● To do: Your answer should repeat the entries in full, exactly as given, with no pictures.

Source data

━━━━━━━━

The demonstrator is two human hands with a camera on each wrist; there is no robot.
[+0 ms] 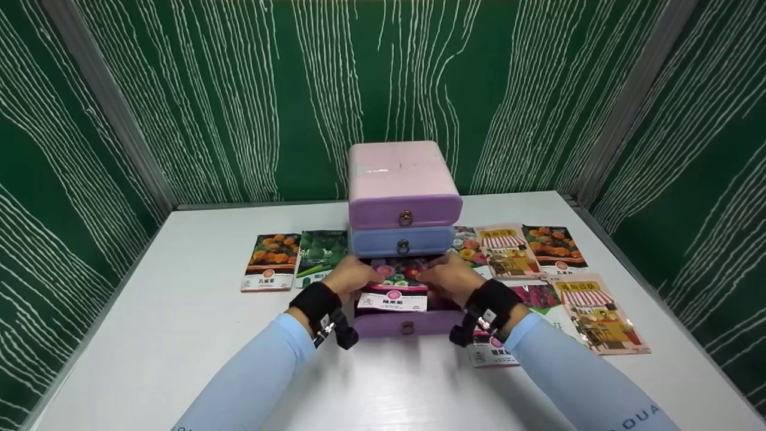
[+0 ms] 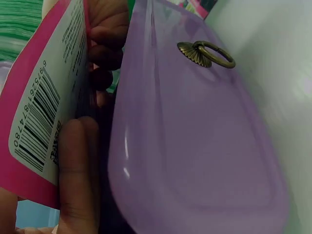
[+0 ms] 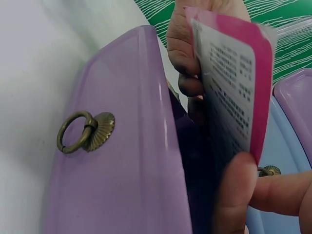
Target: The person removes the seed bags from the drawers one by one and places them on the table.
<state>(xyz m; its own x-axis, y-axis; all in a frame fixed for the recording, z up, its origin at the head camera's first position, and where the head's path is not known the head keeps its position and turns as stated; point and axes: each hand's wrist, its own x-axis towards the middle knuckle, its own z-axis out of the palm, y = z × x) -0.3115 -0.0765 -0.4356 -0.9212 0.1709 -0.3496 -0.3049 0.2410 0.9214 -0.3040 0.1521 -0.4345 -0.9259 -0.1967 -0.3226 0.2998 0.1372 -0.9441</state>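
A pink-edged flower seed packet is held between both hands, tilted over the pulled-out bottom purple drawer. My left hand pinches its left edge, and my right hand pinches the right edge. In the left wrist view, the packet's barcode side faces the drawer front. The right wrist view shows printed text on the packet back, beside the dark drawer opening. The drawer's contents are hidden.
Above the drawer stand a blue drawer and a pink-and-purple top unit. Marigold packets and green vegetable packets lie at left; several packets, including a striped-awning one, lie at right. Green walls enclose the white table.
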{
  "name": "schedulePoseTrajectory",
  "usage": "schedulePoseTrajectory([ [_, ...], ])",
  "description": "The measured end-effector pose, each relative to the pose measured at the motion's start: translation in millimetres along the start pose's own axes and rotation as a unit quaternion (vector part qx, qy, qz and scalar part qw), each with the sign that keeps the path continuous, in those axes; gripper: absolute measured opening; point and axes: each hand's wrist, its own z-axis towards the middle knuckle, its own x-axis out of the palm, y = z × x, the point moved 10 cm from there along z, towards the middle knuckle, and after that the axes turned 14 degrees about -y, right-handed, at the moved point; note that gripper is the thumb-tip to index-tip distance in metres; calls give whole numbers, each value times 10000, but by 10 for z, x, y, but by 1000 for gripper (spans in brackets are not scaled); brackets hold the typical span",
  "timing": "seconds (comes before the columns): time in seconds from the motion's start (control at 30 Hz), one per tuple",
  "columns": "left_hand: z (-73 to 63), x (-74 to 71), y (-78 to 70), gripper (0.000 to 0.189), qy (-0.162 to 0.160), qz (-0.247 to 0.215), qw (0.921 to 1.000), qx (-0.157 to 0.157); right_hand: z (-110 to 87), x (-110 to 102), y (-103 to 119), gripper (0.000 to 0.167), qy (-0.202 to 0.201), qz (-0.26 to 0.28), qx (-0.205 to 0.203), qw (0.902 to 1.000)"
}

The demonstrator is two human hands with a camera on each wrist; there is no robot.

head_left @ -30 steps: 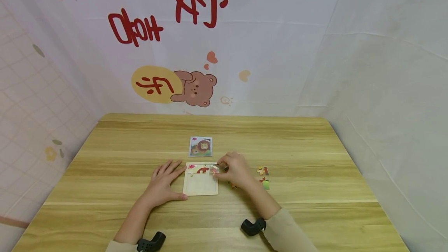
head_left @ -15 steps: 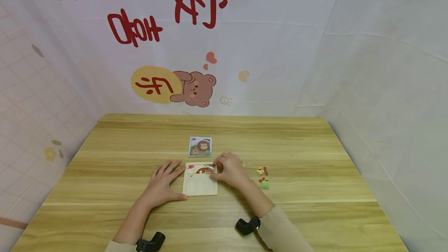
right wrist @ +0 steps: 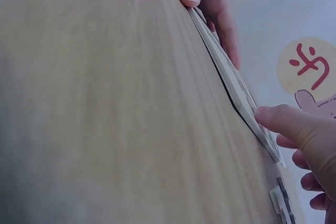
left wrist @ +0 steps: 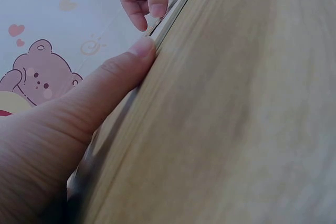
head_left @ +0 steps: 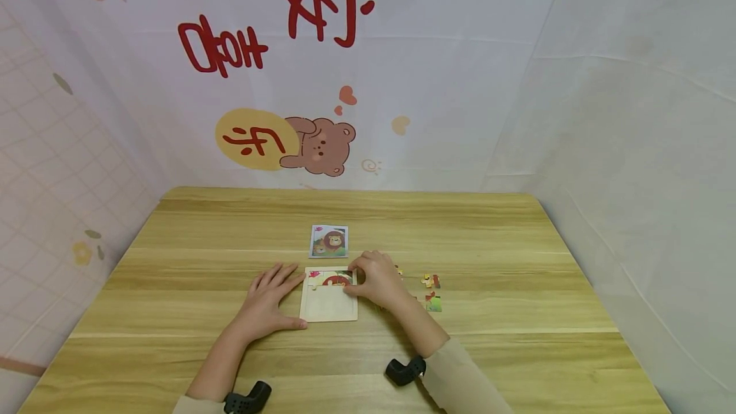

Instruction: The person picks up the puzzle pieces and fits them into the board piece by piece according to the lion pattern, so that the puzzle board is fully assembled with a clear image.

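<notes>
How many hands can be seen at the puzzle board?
2: the left hand touches the left side of the board, and the right hand is at its upper right corner. No others show.

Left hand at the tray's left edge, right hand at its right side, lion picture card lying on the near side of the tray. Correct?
Not quite: the lion picture card lies beyond the tray, not on its near side, as the head view shows. The left hand and right hand are as you said.
</notes>
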Motion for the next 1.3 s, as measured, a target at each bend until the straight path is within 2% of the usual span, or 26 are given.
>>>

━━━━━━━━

● Result of the task:
The demonstrator is two human hands with a camera on each wrist; there is no robot.
[+0 ms] 
[+0 ms] 
[+0 ms] 
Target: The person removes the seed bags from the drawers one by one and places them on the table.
<state>(xyz m; its own x-axis, y-axis; all in a frame fixed for the recording, z up, its origin at the head camera's first position, and where the head's path is not known the head keeps its position and turns as stated; point and axes: each hand's wrist, its own x-axis towards the middle knuckle, its own z-axis out of the palm, y = z × x) -0.3115 -0.0765 -0.4356 -0.9212 0.1709 -0.3496 -0.3049 0.2410 0.9214 -0.3040 0.1521 -0.4345 -0.9259 -0.1967 -0.3226 0.2998 0.1372 -0.9441</state>
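A pink-edged flower seed packet is held between both hands, tilted over the pulled-out bottom purple drawer. My left hand pinches its left edge, and my right hand pinches the right edge. In the left wrist view, the packet's barcode side faces the drawer front. The right wrist view shows printed text on the packet back, beside the dark drawer opening. The drawer's contents are hidden.
Above the drawer stand a blue drawer and a pink-and-purple top unit. Marigold packets and green vegetable packets lie at left; several packets, including a striped-awning one, lie at right. Green walls enclose the white table.
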{
  "name": "schedulePoseTrajectory",
  "usage": "schedulePoseTrajectory([ [_, ...], ])",
  "description": "The measured end-effector pose, each relative to the pose measured at the motion's start: translation in millimetres along the start pose's own axes and rotation as a unit quaternion (vector part qx, qy, qz and scalar part qw), each with the sign that keeps the path continuous, in those axes; gripper: absolute measured opening; point and axes: each hand's wrist, its own z-axis towards the middle knuckle, its own x-axis out of the palm, y = z × x, the point moved 10 cm from there along z, towards the middle knuckle, and after that the axes turned 14 degrees about -y, right-handed, at the moved point; note that gripper is the thumb-tip to index-tip distance in metres; calls give whole numbers, each value times 10000, but by 10 for z, x, y, but by 1000 for gripper (spans in brackets are not scaled); brackets hold the typical span",
  "timing": "seconds (comes before the columns): time in seconds from the motion's start (control at 30 Hz), one per tuple",
  "columns": "left_hand: z (-73 to 63), x (-74 to 71), y (-78 to 70), gripper (0.000 to 0.189), qy (-0.162 to 0.160), qz (-0.247 to 0.215), qw (0.921 to 1.000), qx (-0.157 to 0.157); right_hand: z (-110 to 87), x (-110 to 102), y (-103 to 119), gripper (0.000 to 0.167), qy (-0.202 to 0.201), qz (-0.26 to 0.28), qx (-0.205 to 0.203), qw (0.902 to 1.000)"
}

The demonstrator is two human hands with a camera on each wrist; there is no robot.

head_left @ -30 steps: 
head_left @ -15 steps: 
right wrist @ +0 steps: 
left wrist @ +0 steps: 
head_left @ +0 steps: 

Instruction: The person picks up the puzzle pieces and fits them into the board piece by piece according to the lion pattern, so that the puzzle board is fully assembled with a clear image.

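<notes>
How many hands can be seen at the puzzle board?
2: the left hand touches the left side of the board, and the right hand is at its upper right corner. No others show.

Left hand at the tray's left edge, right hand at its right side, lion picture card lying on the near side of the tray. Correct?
Not quite: the lion picture card lies beyond the tray, not on its near side, as the head view shows. The left hand and right hand are as you said.
</notes>
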Motion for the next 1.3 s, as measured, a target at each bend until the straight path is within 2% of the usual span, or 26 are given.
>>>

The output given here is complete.